Shell and Saudi Aramco’s joint venture losing US$1 million daily
After celebrating a US$10 billion expansion project which made their joint-venture refinery the largest in the U.S., Royal Dutch Shell PLC and Saudi Arabian Oil Company (Saudi Aramco), Saudi Arabia’s national oil company, are losing an estimated US$1 million daily due to mechanical failure at the new sections of the joint venture, Motiva Enterprises LLC refinery in Port Arthur, Texas.
The new facilities could be closed for several months, bringing down the refinery’s capacity to process crude back to its pre-expansion level of about 275,000 barrels a day from 600,000 barrels a day.

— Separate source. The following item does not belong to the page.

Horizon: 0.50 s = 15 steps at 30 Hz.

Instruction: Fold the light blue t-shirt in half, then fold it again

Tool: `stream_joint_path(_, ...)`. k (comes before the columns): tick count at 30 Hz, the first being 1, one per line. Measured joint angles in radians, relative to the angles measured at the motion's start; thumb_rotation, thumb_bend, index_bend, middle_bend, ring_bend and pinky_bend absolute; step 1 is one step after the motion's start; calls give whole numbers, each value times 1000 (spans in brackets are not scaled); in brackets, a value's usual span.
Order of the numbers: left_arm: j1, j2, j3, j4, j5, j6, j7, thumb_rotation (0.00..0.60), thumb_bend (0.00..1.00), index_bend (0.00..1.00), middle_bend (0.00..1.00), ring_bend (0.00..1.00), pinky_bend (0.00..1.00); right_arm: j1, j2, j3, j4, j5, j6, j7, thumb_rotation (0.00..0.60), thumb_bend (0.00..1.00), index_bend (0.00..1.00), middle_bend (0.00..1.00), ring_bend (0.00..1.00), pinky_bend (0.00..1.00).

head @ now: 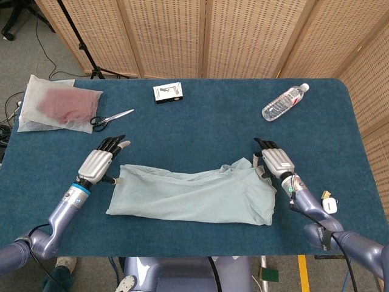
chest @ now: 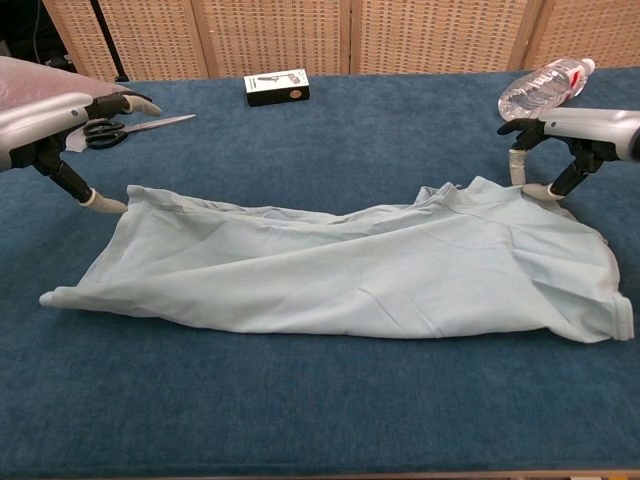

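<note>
The light blue t-shirt point(head: 191, 198) point(chest: 340, 275) lies folded in a long band across the near half of the table. My left hand point(head: 100, 163) point(chest: 55, 115) hovers at the shirt's far left corner with its fingers lifted and spread. Only the thumb tip sits beside the cloth, and the hand holds nothing. My right hand point(head: 275, 162) point(chest: 570, 130) is at the far right corner. Its thumb and one finger reach down onto the shirt's edge and pinch it. The shirt's far edge near the collar is slightly rumpled.
Scissors point(head: 111, 118) point(chest: 125, 127) and a bagged red cloth point(head: 58, 103) lie at the far left. A small white box point(head: 168, 92) point(chest: 276, 87) sits at the far middle. A water bottle point(head: 284, 101) point(chest: 545, 85) lies at the far right. Folding screens stand behind the blue table point(head: 206, 128).
</note>
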Motion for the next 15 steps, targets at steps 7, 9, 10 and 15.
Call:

The shutdown is adding costs to a project that is years behind schedule, and more than US$3 million over budget. It has also driven up gasoline prices during the summer season, when demand for fuel is at its peak.
Shell and Saudi Aramco have expanded the refinery to make it one of the largest in the world and the facility was designed to be a hub for fuel production for U.S. drivers and Latin American economies. Motiva Spokeswoman Emily Oberton said the company is investigating the cause, as well as the extent of the mechanical problem.
“We will resume normal operations as soon as it is appropriate to do so,” she added. (June 14, 2012)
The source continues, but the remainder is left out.